Optimize batch processing of Realtime Compute for Apache Flink - Realtime Compute for Apache Flink

This topic describes basic principles and configuration optimization methods for batch processing of Realtime Compute for Apache Flink.

Background information

As a computing framework with unified stream processing and batch processing, Flink can process batch data and streaming data at the same time. The stream processing and batch processing modes of Flink share multiple core execution mechanisms. However, the two modes have key differences in terms of deployment execution mechanisms, configuration parameters, and performance optimization. This topic describes the execution mechanisms and configuration parameters of batch deployments of Realtime Compute for Apache Flink. You can optimize deployments more efficiently after you understand the key differences between the stream and batch processing modes. This helps troubleshoot issues that you may encounter when you run batch deployments of Realtime Compute for Apache Flink.

Note

Realtime Compute for Apache Flink supports batch processing in features such as draft development, deployment O&M, workflows, queue management, and data profiling. For more information about how to perform batch processing, see Getting started with batch processing of Realtime Compute for Apache Flink.

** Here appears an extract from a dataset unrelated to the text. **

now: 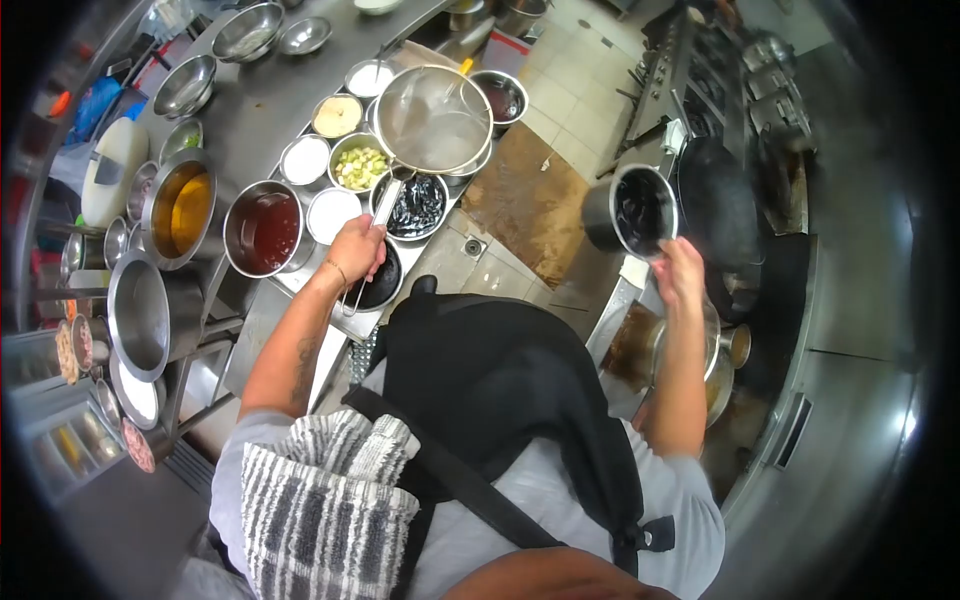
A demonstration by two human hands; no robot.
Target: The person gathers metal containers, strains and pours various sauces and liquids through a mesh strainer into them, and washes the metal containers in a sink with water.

Differences between batch and streaming deployments

You must understand the differences between the execution mechanisms of batch and streaming deployments before you learn about the configuration parameters and optimization methods of batch deployments.

Execution mode

Streaming deployment: The stream processing mode focuses on processing continuous and unbounded data streams. This mode is used to achieve low-latency data processing. In this mode, data is instantly passed between operators and processed in pipeline mode. Therefore, the subtasks of all streaming deployment operators are deployed and run at the same time.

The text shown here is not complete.